Moreover, Pandas DataFrames can read and compare CSV files, giving us more possibilities for data analysis and modification.

In the chapters that follow, we’ll delve more deeply into each of these approaches and look at workable options for comparing CSV files in Python.

3 Common Solutions to Compare Two CSV Files in Python

There are a number of strategies and methods that may be applied when comparing CSV files in Python to find differences between the files.

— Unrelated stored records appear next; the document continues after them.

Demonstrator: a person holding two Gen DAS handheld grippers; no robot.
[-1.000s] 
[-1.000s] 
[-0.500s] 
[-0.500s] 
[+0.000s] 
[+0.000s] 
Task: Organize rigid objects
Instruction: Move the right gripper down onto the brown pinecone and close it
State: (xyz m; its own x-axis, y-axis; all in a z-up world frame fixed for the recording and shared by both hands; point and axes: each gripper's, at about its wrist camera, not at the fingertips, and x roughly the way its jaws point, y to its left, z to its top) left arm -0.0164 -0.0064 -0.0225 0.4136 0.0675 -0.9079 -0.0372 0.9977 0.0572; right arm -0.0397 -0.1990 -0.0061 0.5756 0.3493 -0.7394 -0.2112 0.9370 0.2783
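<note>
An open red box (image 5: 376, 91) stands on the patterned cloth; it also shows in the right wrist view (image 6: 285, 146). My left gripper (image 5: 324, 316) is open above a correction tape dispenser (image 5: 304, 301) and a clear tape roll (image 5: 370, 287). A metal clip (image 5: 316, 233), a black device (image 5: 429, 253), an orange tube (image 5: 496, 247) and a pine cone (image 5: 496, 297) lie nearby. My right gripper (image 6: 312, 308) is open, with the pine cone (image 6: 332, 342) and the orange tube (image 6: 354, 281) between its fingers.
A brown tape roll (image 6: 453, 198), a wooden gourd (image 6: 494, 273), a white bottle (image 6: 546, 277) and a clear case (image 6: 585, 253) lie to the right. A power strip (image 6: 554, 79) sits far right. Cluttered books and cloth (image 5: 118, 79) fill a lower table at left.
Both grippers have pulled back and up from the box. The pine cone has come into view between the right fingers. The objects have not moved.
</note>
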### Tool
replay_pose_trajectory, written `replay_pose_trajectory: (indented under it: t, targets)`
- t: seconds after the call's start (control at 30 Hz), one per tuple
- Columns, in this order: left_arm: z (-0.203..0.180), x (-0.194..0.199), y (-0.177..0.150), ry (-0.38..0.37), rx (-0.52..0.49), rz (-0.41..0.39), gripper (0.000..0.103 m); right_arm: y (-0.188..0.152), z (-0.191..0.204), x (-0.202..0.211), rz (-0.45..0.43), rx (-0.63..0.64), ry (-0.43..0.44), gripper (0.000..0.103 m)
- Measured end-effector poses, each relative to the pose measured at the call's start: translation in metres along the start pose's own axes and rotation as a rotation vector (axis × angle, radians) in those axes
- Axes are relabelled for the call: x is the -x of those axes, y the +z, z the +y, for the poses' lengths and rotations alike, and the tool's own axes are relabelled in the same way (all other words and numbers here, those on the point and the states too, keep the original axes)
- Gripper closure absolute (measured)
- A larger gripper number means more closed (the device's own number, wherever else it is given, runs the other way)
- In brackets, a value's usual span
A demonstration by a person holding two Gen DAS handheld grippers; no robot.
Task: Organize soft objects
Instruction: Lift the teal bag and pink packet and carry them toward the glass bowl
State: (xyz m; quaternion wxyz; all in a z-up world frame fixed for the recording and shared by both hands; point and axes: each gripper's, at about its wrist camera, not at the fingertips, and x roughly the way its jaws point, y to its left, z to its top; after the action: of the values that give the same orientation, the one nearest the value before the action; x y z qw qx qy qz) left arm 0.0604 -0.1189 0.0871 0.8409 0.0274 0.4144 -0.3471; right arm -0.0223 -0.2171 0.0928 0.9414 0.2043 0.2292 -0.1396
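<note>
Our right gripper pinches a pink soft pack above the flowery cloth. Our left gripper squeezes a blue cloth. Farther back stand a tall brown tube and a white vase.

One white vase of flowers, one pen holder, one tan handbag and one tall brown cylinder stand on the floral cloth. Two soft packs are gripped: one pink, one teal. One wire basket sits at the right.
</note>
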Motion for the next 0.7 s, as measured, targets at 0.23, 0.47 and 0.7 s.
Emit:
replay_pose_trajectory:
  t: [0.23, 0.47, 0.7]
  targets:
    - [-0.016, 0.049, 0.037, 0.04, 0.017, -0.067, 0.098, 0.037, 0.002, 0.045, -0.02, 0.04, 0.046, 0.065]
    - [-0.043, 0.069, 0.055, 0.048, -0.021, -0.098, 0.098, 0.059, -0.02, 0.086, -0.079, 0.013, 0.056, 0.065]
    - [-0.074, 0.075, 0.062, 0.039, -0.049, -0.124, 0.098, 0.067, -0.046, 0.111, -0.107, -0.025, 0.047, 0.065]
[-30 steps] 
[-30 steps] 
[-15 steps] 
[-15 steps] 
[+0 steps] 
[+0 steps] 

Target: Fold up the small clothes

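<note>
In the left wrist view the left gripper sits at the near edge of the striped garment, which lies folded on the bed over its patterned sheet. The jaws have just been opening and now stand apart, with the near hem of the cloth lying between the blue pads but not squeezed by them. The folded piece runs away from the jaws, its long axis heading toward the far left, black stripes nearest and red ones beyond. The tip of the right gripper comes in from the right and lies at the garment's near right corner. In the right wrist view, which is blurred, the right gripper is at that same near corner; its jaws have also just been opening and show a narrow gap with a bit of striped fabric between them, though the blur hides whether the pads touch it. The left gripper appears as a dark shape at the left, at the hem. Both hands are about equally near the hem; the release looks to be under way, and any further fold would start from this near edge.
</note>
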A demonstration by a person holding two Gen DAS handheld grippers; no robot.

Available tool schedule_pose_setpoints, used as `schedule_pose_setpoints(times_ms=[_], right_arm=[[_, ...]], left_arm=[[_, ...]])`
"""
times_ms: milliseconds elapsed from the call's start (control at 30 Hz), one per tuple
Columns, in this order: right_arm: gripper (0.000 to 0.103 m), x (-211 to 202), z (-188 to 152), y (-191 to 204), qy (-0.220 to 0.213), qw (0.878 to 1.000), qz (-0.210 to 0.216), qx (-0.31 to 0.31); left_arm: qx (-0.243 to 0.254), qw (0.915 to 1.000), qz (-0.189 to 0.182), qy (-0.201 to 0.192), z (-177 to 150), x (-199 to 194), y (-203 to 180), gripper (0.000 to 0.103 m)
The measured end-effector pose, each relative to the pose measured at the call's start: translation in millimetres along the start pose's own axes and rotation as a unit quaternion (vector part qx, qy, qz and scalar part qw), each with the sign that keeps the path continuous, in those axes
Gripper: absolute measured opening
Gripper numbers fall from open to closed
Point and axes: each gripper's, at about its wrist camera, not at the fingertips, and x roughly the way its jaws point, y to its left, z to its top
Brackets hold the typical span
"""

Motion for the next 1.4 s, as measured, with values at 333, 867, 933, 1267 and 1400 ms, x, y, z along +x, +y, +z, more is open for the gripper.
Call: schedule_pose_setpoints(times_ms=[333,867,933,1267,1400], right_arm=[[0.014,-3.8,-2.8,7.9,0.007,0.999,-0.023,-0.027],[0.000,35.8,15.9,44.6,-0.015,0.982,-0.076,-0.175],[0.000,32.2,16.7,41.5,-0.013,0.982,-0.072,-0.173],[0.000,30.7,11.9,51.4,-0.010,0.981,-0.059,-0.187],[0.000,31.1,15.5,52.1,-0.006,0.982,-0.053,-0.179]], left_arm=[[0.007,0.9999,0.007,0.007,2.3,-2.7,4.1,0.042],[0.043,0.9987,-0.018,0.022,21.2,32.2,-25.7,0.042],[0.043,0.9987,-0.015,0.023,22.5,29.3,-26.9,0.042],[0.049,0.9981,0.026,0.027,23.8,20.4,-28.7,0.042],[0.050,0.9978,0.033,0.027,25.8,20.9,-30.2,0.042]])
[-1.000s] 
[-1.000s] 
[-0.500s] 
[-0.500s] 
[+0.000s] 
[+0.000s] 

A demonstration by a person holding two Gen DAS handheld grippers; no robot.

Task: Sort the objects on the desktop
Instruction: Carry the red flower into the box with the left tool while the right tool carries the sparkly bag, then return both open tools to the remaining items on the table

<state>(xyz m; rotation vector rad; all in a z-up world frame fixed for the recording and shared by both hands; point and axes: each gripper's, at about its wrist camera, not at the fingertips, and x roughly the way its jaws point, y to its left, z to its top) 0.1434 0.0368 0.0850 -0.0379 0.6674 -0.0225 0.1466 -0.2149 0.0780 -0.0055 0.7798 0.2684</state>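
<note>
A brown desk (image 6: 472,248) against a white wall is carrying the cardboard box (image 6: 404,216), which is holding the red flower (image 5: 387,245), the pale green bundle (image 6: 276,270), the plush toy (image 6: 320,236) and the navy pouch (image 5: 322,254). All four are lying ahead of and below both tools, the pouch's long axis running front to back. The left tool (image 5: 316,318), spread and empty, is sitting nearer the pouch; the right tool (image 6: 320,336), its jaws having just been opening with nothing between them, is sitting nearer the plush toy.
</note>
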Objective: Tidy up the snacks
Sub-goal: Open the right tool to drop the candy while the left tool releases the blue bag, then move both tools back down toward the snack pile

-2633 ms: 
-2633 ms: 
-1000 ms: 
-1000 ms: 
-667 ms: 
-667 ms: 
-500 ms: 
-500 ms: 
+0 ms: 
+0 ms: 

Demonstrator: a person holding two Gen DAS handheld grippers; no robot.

We’ll look at three useful strategies and methods for comparing CSV files in Python in this chapter.

Method 1: Compare Two CSV Files Using the Most Pythonic Solution

This technique entails iterating through the rows of the two files at the same time using the built-in zip() and enumerate() functions.

The procedures are as follows:

  • The csv module should be used to open the two CSV files and store the rows in two different lists.
  • Using zip, iterate through the rows of both files at once ().
  • Compare the values of each cell in each row, then keep track of the differences in a list for later analysis.
  • Analyze the differences list to find the disparities between the files after comparing all the rows.
  • For smaller CSV files, this approach is simple and effective. However, it might not be the greatest choice for larger files because it might cause speed problems.

Example:

import csv

# Open the two CSV files and store their rows in two separate lists
with open('file1.csv') as f1, open('file2.csv') as f2:
    csv1 = list(csv.reader(f1))
    csv2 = list(csv.reader(f2))

# Iterate over the rows of both files simultaneously using zip()
for i, (row1, row2) in enumerate(zip(csv1, csv2)):
    # For each row, compare the values of each cell and store the differences in a list for further analysis
    diff = [i, []]
    for j, (cell1, cell2) in enumerate(zip(row1, row2)):
        if cell1 != cell2:
            diff[1].append(j)
    # Once all the rows have been compared, analyze the differences list to identify the discrepancies between the files
    if diff[1]:
        print(f'Difference found in row {diff[0]}: cells {diff[1]}')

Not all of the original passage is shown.